-- TRY IT --
Give every line of the material back exactly, images removed.

-- DATA SECTION --
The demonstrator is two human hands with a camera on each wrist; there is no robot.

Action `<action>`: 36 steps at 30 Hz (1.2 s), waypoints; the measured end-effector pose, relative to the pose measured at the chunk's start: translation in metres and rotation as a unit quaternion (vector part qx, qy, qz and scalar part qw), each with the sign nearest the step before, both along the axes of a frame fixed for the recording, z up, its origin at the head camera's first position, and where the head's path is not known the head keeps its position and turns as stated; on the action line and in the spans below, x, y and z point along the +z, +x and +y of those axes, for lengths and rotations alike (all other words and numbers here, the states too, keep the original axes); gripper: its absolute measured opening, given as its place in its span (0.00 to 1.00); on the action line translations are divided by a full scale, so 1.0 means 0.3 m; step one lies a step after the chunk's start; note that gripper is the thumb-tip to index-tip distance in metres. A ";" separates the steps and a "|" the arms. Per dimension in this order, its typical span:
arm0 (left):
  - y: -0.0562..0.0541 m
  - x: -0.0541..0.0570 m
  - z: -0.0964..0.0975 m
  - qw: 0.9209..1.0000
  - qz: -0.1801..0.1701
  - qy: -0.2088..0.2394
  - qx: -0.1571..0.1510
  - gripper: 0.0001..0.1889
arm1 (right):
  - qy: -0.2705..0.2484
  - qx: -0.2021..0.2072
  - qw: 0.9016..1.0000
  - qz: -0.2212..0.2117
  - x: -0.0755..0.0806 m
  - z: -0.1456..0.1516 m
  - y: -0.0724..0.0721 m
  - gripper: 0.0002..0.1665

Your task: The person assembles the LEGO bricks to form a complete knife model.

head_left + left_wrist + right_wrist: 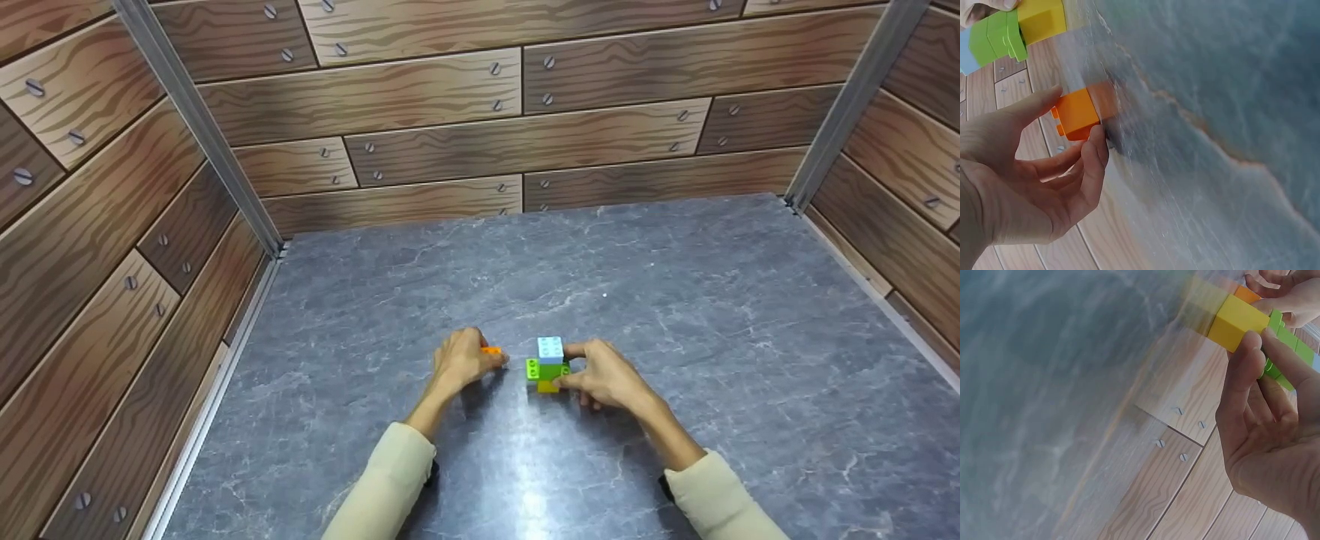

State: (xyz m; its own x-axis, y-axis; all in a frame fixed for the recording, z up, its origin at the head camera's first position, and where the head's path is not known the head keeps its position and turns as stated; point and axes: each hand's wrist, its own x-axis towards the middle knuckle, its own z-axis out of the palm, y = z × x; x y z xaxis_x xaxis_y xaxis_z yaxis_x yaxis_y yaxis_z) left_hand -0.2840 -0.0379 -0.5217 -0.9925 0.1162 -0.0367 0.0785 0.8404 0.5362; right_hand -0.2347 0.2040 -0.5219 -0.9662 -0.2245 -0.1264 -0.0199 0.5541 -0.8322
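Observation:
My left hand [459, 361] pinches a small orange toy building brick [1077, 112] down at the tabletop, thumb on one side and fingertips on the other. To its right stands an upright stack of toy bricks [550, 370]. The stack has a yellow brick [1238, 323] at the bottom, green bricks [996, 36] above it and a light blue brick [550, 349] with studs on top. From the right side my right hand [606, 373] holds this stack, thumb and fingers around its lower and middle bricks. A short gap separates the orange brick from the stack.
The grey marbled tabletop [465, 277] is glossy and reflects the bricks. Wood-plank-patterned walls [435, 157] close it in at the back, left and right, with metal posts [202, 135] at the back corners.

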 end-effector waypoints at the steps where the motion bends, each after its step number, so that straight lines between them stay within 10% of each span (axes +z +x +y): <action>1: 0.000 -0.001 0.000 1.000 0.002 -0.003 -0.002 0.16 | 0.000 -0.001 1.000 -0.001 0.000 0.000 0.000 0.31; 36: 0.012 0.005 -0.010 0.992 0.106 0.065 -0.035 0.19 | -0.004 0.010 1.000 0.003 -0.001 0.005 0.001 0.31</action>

-- TASK SOLUTION --
The demonstrator is two human hands with a camera on each wrist; there is no robot.

Action `<action>`: 36 steps at 30 Hz (1.2 s), waypoints; the measured end-effector pose, relative to the pose measured at the chunk's start: translation in metres and rotation as a unit quaternion (vector part qx, qy, qz and scalar part qw), each with the sign nearest the step before, both along the axes of a frame fixed for the recording, z up, its origin at the head camera's first position, and where the head's path is not known the head keeps its position and turns as stated; on the action line and in the spans below, x, y and z point along the +z, +x and +y of those axes, for lengths and rotations alike (all other words and numbers here, the states too, keep the original axes); gripper: its absolute measured opening, given as its place in its span (0.00 to 1.00); on the action line translations are divided by a full scale, so 1.0 means 0.3 m; step one lies a step after the chunk's start; note that gripper is the thumb-tip to index-tip distance in metres. A ";" separates the steps and a "|" the arms. Per dimension in this order, its typical span:
arm0 (left):
  - y: -0.0562..0.0541 m
  - x: -0.0541..0.0570 m
  - z: -0.0964..0.0975 m
  - qw: 0.9209..1.0000
  - qz: -0.1801..0.1701
  - qy: -0.2088..0.2394
  - qx: -0.1571..0.1510
  - gripper: 0.0001..0.1889
arm1 (right):
  - qy: -0.2705..0.2484
  - qx: -0.2021..0.2072
  - qw: 0.9016..1.0000
  - qz: -0.2212..0.2117
  - x: -0.0755..0.0806 m
  - z: -0.1456..0.1516 m
  - y: -0.0724..0.0721 m
  - gripper: 0.0002..0.1665

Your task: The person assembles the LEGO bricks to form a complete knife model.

head_left + left_wrist + right_wrist: 

State: (xyz m; its own x-axis, y-axis; all in a frame fixed for the recording, z up, its origin at the head camera's first position, and where the head's path is not known the head keeps its position and turns as stated; point and axes: each hand's wrist, its own x-axis towards the middle knuckle, its own z-axis out of the palm, y = z × x; x y z xaxis_x xaxis_y xaxis_z yaxis_x yaxis_y yaxis_z) left_hand -0.2840 -0.0379 -0.5217 -0.9925 0.1162 -0.0367 0.0785 0.8404 0.5362; right_hand -0.2347 0.2040 -0.5219 -0.9662 -0.2245 -0.1264 -0.0199 0.5541 -0.8322
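Observation:
My left hand [459, 361] pinches a small orange toy building brick [1077, 112] down at the tabletop, thumb on one side and fingertips on the other. To its right stands an upright stack of toy bricks [550, 370]. The stack has a yellow brick [1238, 323] at the bottom, green bricks [996, 36] above it and a light blue brick [550, 349] with studs on top. From the right side my right hand [606, 373] holds this stack, thumb and fingers around its lower and middle bricks. A short gap separates the orange brick from the stack.
The grey marbled tabletop [465, 277] is glossy and reflects the bricks. Wood-plank-patterned walls [435, 157] close it in at the back, left and right, with metal posts [202, 135] at the back corners.
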
 end-effector waypoints at the steps where the motion bends, each after its step number, so that straight lines between them stay within 10% of each span (axes +z +x +y): <action>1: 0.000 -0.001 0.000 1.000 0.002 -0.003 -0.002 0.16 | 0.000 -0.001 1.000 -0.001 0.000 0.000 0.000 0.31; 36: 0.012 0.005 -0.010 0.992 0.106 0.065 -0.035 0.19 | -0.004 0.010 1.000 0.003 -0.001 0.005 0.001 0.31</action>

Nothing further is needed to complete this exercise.